_To do_: Each line below is to be copied exactly as it appears.

_Supplied data_:
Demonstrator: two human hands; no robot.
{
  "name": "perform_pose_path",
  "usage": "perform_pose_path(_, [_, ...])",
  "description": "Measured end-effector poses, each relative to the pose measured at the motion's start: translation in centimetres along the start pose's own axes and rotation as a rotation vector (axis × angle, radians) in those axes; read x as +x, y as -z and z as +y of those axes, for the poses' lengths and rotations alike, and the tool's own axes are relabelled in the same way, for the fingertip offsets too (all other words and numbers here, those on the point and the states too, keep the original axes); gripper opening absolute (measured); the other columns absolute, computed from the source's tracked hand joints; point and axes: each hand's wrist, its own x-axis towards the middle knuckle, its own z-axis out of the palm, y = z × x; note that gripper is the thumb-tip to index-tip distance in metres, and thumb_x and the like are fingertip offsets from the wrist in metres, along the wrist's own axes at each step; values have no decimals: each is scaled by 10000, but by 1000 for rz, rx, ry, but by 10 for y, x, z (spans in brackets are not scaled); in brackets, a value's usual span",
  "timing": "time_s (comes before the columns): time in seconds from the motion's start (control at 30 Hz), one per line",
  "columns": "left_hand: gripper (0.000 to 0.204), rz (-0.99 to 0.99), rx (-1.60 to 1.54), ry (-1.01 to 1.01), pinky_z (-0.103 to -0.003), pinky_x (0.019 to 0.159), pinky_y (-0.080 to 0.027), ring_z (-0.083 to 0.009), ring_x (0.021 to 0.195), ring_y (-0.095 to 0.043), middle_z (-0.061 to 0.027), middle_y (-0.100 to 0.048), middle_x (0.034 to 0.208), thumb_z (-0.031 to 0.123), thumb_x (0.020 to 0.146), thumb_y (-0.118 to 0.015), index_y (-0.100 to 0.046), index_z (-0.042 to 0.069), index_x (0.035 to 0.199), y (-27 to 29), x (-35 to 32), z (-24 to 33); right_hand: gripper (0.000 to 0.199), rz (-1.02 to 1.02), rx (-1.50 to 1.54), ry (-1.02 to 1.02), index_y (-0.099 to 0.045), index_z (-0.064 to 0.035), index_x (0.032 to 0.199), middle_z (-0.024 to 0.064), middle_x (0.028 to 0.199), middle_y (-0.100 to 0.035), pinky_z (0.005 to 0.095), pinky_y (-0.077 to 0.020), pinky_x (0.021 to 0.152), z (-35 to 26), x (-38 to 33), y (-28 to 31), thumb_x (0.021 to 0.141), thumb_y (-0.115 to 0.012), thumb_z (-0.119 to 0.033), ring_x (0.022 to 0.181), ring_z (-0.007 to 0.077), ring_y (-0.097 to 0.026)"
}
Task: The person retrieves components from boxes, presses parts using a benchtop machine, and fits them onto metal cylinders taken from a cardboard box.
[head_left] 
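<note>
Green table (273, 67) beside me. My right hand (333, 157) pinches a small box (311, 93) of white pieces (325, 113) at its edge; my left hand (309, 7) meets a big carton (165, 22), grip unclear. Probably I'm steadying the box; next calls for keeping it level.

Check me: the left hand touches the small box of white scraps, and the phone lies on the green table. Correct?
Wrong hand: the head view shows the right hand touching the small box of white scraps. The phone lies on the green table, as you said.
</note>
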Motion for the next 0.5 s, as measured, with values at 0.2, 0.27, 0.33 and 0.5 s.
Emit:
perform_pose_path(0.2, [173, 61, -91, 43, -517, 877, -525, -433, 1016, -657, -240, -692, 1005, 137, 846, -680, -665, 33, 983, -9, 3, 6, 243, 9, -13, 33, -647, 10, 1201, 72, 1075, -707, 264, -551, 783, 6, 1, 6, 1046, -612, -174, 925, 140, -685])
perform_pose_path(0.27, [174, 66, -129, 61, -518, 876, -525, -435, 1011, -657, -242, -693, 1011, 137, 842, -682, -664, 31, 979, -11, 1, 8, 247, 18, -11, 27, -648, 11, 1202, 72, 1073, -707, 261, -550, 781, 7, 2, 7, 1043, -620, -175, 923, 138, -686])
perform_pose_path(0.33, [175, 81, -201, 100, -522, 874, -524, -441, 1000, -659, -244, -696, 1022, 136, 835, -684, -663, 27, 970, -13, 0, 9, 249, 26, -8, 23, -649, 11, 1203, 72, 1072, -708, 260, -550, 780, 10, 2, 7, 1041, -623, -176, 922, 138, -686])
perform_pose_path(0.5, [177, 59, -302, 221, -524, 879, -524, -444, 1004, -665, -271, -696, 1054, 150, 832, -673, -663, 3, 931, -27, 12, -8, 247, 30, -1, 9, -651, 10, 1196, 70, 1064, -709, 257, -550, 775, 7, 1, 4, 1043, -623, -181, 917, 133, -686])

_Written answer_:
Demonstrator: two human hands; no robot.
{
  "name": "perform_pose_path",
  "usage": "perform_pose_path(_, [_, ...])",
  "description": "Measured end-effector poses, each relative to the pose measured at the motion's start: translation in centimetres along the start pose's own axes and rotation as a rotation vector (axis × angle, radians) in those axes; read x as +x, y as -z and z as +y of those axes, for the poses' lengths and rotations alike, and the tool's own axes are relabelled in the same way, for the fingertip offsets too (all other words and numbers here, those on the point and the states too, keep the original axes); gripper opening absolute (measured); the other columns absolute, computed from the source's tracked hand joints; point and axes: each hand's wrist, its own x-axis towards the middle knuckle, its own z-axis out of the palm, y = z × x; note that gripper is the thumb-tip to index-tip distance in metres, and thumb_x and the like are fingertip offsets from the wrist in metres, along the wrist's own axes at each step; values have no decimals: each is scaled by 10000, but by 1000 for rz, rx, ry, but by 10 for y, x, z (spans in brackets are not scaled); in brackets, a value's usual span",
  "timing": "time_s (comes before the columns): time in seconds from the motion's start (control at 30 Hz), one per line",
  "columns": "left_hand: gripper (0.000 to 0.204), rz (-0.99 to 0.99), rx (-1.60 to 1.54), ry (-1.01 to 1.01), pinky_z (-0.103 to -0.003), pinky_x (0.019 to 0.159), pinky_y (-0.080 to 0.027), ring_z (-0.083 to 0.009), ring_x (0.021 to 0.195), ring_y (-0.095 to 0.043), middle_z (-0.061 to 0.027), middle_y (-0.100 to 0.048), middle_x (0.034 to 0.208), thumb_z (-0.031 to 0.123), thumb_x (0.020 to 0.146), thumb_y (-0.118 to 0.015), index_y (-0.100 to 0.046), index_z (-0.042 to 0.069), index_x (0.035 to 0.199), y (-27 to 29), x (-35 to 32), z (-24 to 33); right_hand: gripper (0.000 to 0.199), rz (-1.02 to 1.02), rx (-1.50 to 1.54), ry (-1.02 to 1.02), index_y (-0.099 to 0.045), index_z (-0.064 to 0.035), index_x (0.032 to 0.199), middle_z (-0.024 to 0.064), middle_x (0.028 to 0.199), middle_y (-0.100 to 0.035), pinky_z (0.005 to 0.095), pinky_y (-0.077 to 0.020), pinky_x (0.021 to 0.152), z (-35 to 26), x (-38 to 33), y (-28 to 31), thumb_x (0.021 to 0.141), thumb_y (-0.115 to 0.012), thumb_z (-0.119 to 0.033), ring_x (0.022 to 0.181), ring_z (-0.007 to 0.077), ring_y (-0.097 to 0.026)"
}
Task: The person retrieves components from boxes, presses parts using a benchtop machine, and fits them onto metal cylinders taken from a cardboard box.
[head_left] 
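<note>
Green table (273, 67) beside me. My right hand (333, 157) pinches a small box (311, 93) of white pieces (325, 113) at its edge; my left hand (309, 7) meets a big carton (165, 22), grip unclear. Probably I'm steadying the box; next calls for keeping it level.

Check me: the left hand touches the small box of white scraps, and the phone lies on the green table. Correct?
Wrong hand: the head view shows the right hand touching the small box of white scraps. The phone lies on the green table, as you said.
</note>
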Motion for the next 0.5 s, as measured, with values at 0.2, 0.27, 0.33 and 0.5 s.
Emit:
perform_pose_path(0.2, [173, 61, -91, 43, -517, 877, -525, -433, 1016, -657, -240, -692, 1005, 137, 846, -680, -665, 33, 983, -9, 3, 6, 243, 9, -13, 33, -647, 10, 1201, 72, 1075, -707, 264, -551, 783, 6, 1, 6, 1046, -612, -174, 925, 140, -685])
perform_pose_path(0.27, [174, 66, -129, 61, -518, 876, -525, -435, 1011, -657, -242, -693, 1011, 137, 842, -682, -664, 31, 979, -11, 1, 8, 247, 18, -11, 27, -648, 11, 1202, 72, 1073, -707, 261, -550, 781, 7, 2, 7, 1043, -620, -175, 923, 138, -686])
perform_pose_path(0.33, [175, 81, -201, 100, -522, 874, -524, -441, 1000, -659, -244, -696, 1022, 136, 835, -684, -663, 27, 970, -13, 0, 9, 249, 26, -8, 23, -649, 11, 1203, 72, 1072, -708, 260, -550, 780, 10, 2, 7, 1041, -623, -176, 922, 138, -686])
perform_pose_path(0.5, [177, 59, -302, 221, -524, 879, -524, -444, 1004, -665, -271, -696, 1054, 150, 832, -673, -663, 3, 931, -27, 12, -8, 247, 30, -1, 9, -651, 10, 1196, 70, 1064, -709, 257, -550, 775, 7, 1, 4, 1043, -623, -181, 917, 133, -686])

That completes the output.